**GOAL OF THE EXERCISE**
The data must be given again exactly as written, with all images omitted.
═════ RECORDED INFORMATION ═════
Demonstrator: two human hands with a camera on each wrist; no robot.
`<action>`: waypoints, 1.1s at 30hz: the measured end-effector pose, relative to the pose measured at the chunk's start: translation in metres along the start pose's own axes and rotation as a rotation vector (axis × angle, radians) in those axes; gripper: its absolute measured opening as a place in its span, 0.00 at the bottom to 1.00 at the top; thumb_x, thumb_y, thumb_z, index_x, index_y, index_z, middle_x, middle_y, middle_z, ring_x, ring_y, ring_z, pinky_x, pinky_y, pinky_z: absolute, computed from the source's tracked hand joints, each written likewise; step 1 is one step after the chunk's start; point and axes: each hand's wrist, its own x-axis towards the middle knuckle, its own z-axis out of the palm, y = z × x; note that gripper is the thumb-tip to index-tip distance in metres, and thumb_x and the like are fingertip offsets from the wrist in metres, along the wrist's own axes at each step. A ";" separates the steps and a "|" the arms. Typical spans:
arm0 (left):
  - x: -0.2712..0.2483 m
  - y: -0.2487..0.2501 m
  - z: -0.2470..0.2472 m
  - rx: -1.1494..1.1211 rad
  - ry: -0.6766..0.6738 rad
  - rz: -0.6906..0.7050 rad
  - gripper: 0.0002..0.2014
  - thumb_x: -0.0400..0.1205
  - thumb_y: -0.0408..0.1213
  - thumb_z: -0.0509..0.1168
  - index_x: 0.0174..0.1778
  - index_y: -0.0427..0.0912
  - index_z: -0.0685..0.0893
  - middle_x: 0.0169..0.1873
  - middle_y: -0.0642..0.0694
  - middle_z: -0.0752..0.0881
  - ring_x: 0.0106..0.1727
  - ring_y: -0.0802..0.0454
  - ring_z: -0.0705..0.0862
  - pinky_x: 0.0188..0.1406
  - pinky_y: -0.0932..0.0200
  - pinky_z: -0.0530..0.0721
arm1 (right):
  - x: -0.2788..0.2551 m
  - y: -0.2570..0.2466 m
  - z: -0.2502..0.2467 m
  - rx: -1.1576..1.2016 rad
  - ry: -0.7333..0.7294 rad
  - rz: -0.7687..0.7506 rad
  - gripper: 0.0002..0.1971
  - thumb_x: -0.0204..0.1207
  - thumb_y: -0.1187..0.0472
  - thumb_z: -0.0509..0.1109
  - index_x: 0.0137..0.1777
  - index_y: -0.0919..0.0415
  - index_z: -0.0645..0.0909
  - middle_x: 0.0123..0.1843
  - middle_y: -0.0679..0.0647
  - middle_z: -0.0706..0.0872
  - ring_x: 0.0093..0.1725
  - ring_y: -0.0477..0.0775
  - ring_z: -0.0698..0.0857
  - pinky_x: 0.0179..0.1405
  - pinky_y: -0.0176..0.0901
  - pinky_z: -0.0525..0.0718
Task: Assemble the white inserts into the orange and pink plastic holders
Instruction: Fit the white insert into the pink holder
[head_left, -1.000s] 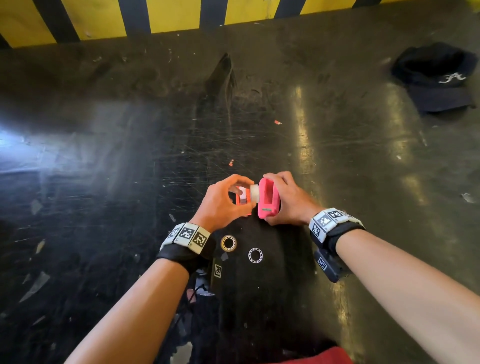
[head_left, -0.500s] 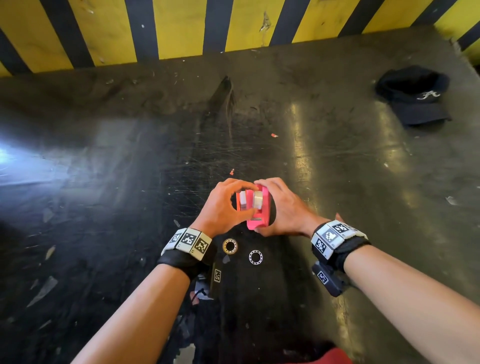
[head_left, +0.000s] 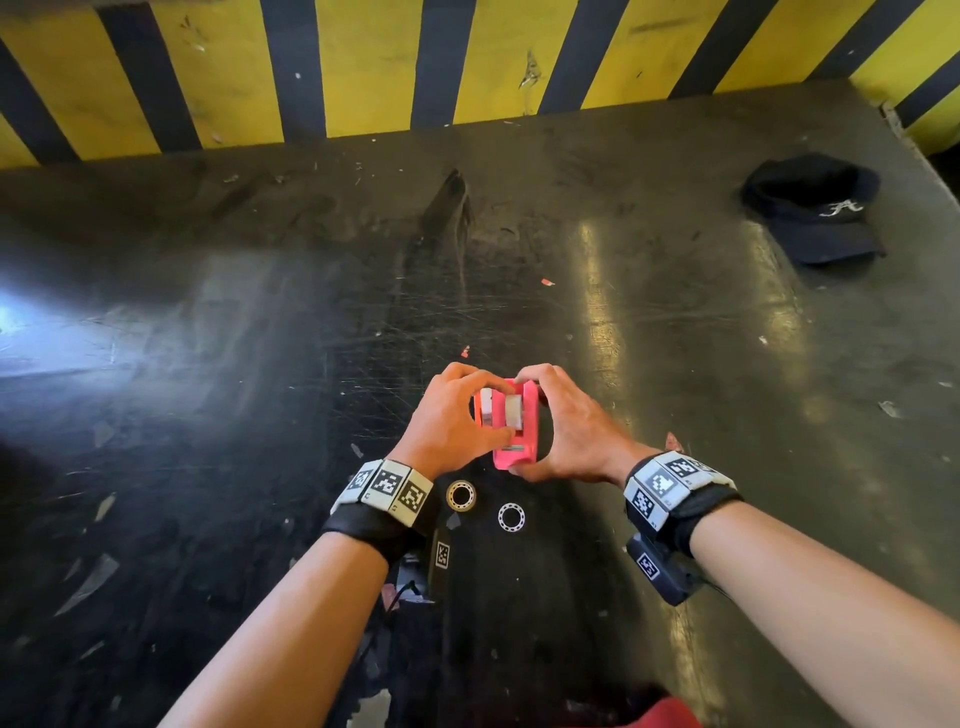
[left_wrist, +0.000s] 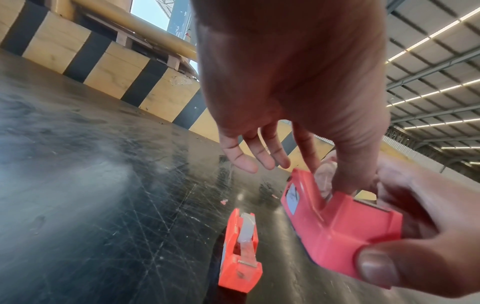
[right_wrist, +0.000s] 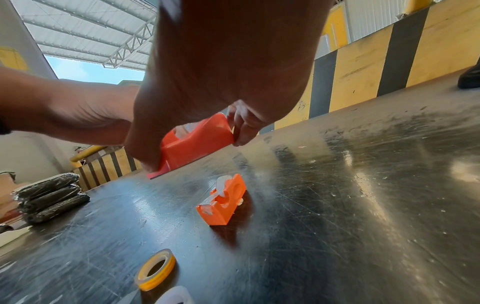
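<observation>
My right hand (head_left: 569, 426) grips the pink holder (head_left: 519, 441) by its ends and holds it just above the black table (head_left: 260, 364). A white insert (head_left: 513, 410) sits in the holder's recess. My left hand (head_left: 452, 421) pinches that insert: its thumb (left_wrist: 345, 179) reaches into the recess and its index finger curls over the top, while the other fingers (left_wrist: 241, 162) spread free. The orange holder (left_wrist: 239, 257), with a white insert in it, stands on the table just left of the pink one. In the head view my left hand mostly hides the orange holder (head_left: 479, 402).
A yellowish tape ring (head_left: 460, 494) and a white ring (head_left: 511, 517) lie near my wrists. A black cap (head_left: 815, 208) lies at the far right. The yellow-and-black striped wall (head_left: 467, 62) bounds the far edge. Black wrapped bundles (right_wrist: 49, 193) lie off to the left.
The white insert went from beside the pink holder into its recess. My left thumb now lies across the holder's front. The holder has turned more upright in my right hand.
</observation>
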 end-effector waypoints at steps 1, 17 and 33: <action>0.001 0.003 -0.001 0.039 -0.001 -0.004 0.28 0.69 0.48 0.84 0.66 0.60 0.85 0.66 0.53 0.79 0.69 0.50 0.77 0.65 0.47 0.83 | 0.000 -0.001 0.000 0.004 -0.001 0.007 0.51 0.53 0.41 0.89 0.74 0.44 0.65 0.69 0.47 0.73 0.61 0.53 0.83 0.60 0.57 0.88; -0.004 0.007 -0.007 -0.042 0.004 0.055 0.25 0.73 0.44 0.82 0.64 0.55 0.82 0.63 0.55 0.82 0.63 0.55 0.84 0.65 0.51 0.87 | 0.004 0.001 -0.001 -0.013 0.004 0.024 0.46 0.54 0.44 0.91 0.69 0.44 0.69 0.69 0.44 0.72 0.64 0.48 0.79 0.60 0.42 0.82; -0.010 0.012 0.003 0.165 0.094 0.159 0.04 0.81 0.44 0.75 0.50 0.54 0.94 0.60 0.55 0.87 0.58 0.57 0.81 0.48 0.76 0.66 | 0.005 0.003 -0.002 -0.019 0.000 0.055 0.44 0.54 0.44 0.91 0.66 0.44 0.69 0.67 0.45 0.74 0.63 0.49 0.79 0.59 0.41 0.78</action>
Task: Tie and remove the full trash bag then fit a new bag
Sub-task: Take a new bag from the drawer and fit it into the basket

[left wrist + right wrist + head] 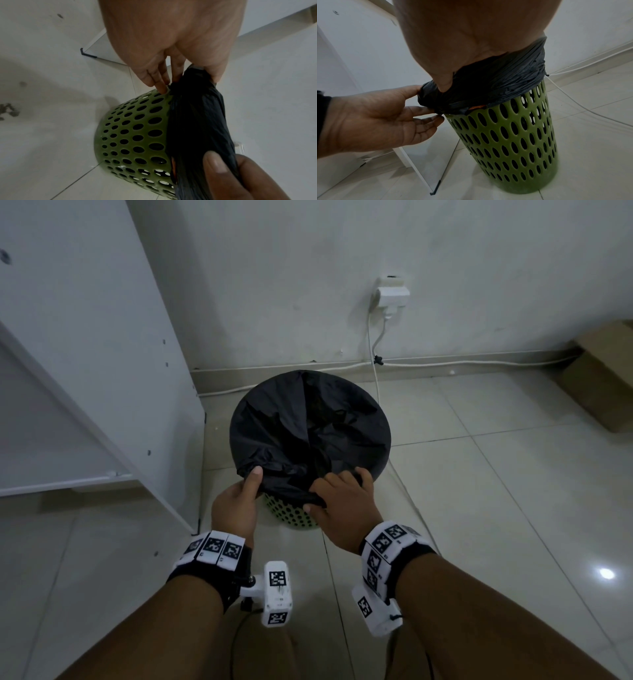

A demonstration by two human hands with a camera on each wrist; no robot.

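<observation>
A black trash bag lines a green perforated bin standing on the tiled floor, its edge folded over the rim. At the near left of the rim my left hand pinches the folded bag edge, thumb on top and fingers under it. In the left wrist view the bag is bunched between that thumb and the fingers. My right hand grips the bag edge at the near rim, fingers curled over the top. The right wrist view shows the bag gathered above the bin.
A white cabinet stands close on the bin's left. Behind is a wall with a socket; a white cable runs down past the bin's right side. A cardboard box lies at the far right.
</observation>
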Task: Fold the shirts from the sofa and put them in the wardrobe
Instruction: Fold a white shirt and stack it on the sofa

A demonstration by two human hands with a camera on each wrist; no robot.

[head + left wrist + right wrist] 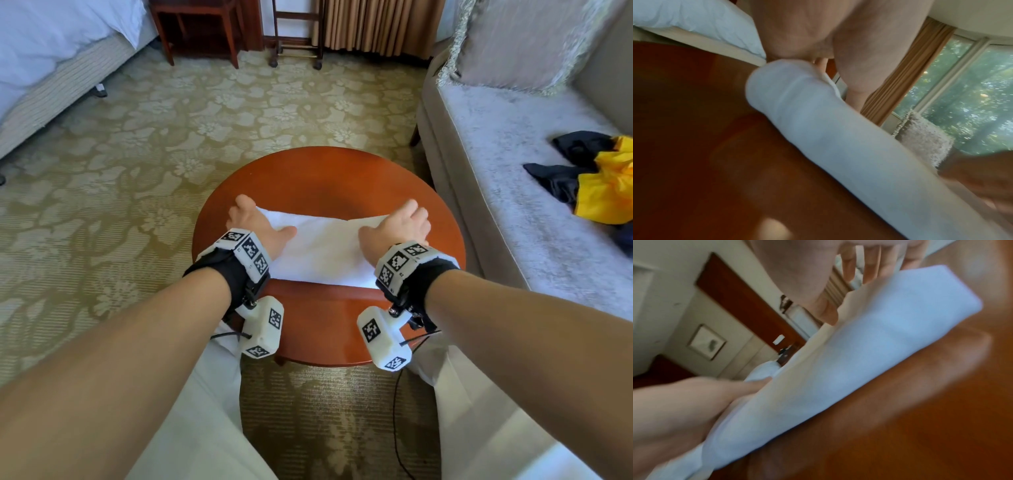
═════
**RESPONSE BOX**
Demonstrator: two human hands with a camera on each wrist; no robot.
`<action>`: waypoints, 1.1s at 30hz: the measured end-effector pose, relative to the pose measured at the chunk's start: translation in metres along the start pose's own axes and rotation as a rotation vector (axis × angle, radians) in those axes; gripper: its absolute measured opening as a place in its span, 0.00 at the bottom to 1.00 at the top; thumb_x, thumb_y, thumb_z, index_x, index_y, index_z, middle_x, middle_y, middle_z, ring_x, ring_y, ring_z, pinky_x, pinky_y, pinky_z: absolute, computed from the source's tracked hand joints, each written likewise; step 1 is one step after the chunk's start; point and axes: each hand's wrist, its own x-axis towards the middle knuckle, its own z-axis out of the palm, y = z × x; note that gripper is the thumb-tip to index-tip distance in metres, and thumb_x and the like are fingertip offsets from the wrist in metres, along the wrist's own axes at each step. A ";" separates the steps and a "|" the arms. Typical spans:
arm0 (left):
  - x: -0.2712..0.2483 m
  - y: -0.2487..0.2501 m
  - z: -0.2470..0.2472 m
  - rx: -1.1494..1.1211 rad
  - ry: -0.6766..0.6738 rad
  - rz: -0.6906..0.7050 rad
  - gripper: 0.0002..0.2014
  - thumb_x: -0.0400..0.1205
  - thumb_y: -0.0408..0.1213
  - thumb_z: -0.0509..0.1168
  - index_x: 0.0174..0.1778
  - index_y: -0.0427..0.0912
  - index_z: -0.0685..0.0893
  - middle_x: 0.0169..0.1873
  - middle_y: -0.0642..0.0694
  - middle_z: -0.0752..0.0881
  - ring_x: 0.0106..0.1727
  - ring_y: -0.0802..0.0454
  - ring_z: -0.0705..0.0862
  - pinky_x: 0.0188..0.1406
  - pinky_y: -0.0932..0.0200
  - pinky_z: -0.0530..0.0721
arm1 (right):
  - x: -0.2788..0.2551 m
  - y: -0.2570..0.2466 m
  - z: -0.2502..0.2467 m
  - rx: -1.1576..1.2016 rad
  - ry: -0.7333..0.7294 rad
  - rz: -0.7687..0.7506 rad
  - gripper: 0.0002..0.1971
  - thumb_x: -0.0204..0.1207
  - thumb_y: -0.1187..0.0472
  - thumb_z: -0.0509..0.1109
  - index_x: 0.0137..0.1777
  - index_y: -0.0919..0.0415
  - index_z: -0.0645..0.0909
  - middle_x: 0.0123..0.1843
  - middle_y: -0.0679..0.0647
  - middle_z: -0.0706..0.0872
  - ring_x: 0.0093..0.1725
  - ring_y: -0.0477..0.0775
  - ring_z: -0.0698..0.0857
  - pinky_x: 0.0179..0.1405
  - pinky_y: -0.0176..0.0901
  - pinky_z: -0.0525..0.0718
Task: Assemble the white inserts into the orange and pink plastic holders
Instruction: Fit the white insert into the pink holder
[head_left, -1.000s] 
[head_left, -0.500s] 
[head_left, +0.000s] 
[left_wrist, +0.000s] 
[right_wrist, +0.000s] 
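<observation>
My right hand (head_left: 569, 426) grips the pink holder (head_left: 519, 441) by its ends and holds it just above the black table (head_left: 260, 364). A white insert (head_left: 513, 410) sits in the holder's recess. My left hand (head_left: 452, 421) pinches that insert: its thumb (left_wrist: 345, 179) reaches into the recess and its index finger curls over the top, while the other fingers (left_wrist: 241, 162) spread free. The orange holder (left_wrist: 239, 257), with a white insert in it, stands on the table just left of the pink one. In the head view my left hand mostly hides the orange holder (head_left: 479, 402).
A yellowish tape ring (head_left: 460, 494) and a white ring (head_left: 511, 517) lie near my wrists. A black cap (head_left: 815, 208) lies at the far right. The yellow-and-black striped wall (head_left: 467, 62) bounds the far edge. Black wrapped bundles (right_wrist: 49, 193) lie off to the left.
The white insert went from beside the pink holder into its recess. My left thumb now lies across the holder's front. The holder has turned more upright in my right hand.
</observation>
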 end-effector waypoints at steps 1, 17 and 33: <action>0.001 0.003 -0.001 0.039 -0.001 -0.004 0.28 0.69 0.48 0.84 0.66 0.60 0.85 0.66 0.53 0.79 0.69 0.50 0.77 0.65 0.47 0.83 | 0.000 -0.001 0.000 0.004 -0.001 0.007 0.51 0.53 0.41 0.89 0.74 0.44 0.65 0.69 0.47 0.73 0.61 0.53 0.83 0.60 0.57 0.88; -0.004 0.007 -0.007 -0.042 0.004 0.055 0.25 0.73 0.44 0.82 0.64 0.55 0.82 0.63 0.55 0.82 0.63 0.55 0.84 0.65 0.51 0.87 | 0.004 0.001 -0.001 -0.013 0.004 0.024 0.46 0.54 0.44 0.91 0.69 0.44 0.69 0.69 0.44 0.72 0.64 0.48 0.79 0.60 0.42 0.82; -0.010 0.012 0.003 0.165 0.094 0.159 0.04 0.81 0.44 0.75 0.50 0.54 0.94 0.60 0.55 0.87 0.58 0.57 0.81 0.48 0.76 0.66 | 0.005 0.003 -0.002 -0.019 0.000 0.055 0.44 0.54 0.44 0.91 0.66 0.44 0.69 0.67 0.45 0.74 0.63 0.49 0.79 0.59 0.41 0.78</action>
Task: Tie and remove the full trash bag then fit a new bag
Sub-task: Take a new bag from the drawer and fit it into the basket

[left wrist + right wrist + head] 

A demonstration by two human hands with a camera on each wrist; no robot.

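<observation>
A black trash bag lines a green perforated bin standing on the tiled floor, its edge folded over the rim. At the near left of the rim my left hand pinches the folded bag edge, thumb on top and fingers under it. In the left wrist view the bag is bunched between that thumb and the fingers. My right hand grips the bag edge at the near rim, fingers curled over the top. The right wrist view shows the bag gathered above the bin.
A white cabinet stands close on the bin's left. Behind is a wall with a socket; a white cable runs down past the bin's right side. A cardboard box lies at the far right.
</observation>
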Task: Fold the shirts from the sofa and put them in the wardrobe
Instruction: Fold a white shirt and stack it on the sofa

A demonstration by two human hands with a camera on each wrist; no robot.

[head + left wrist + right wrist] 

The required output has been given in full.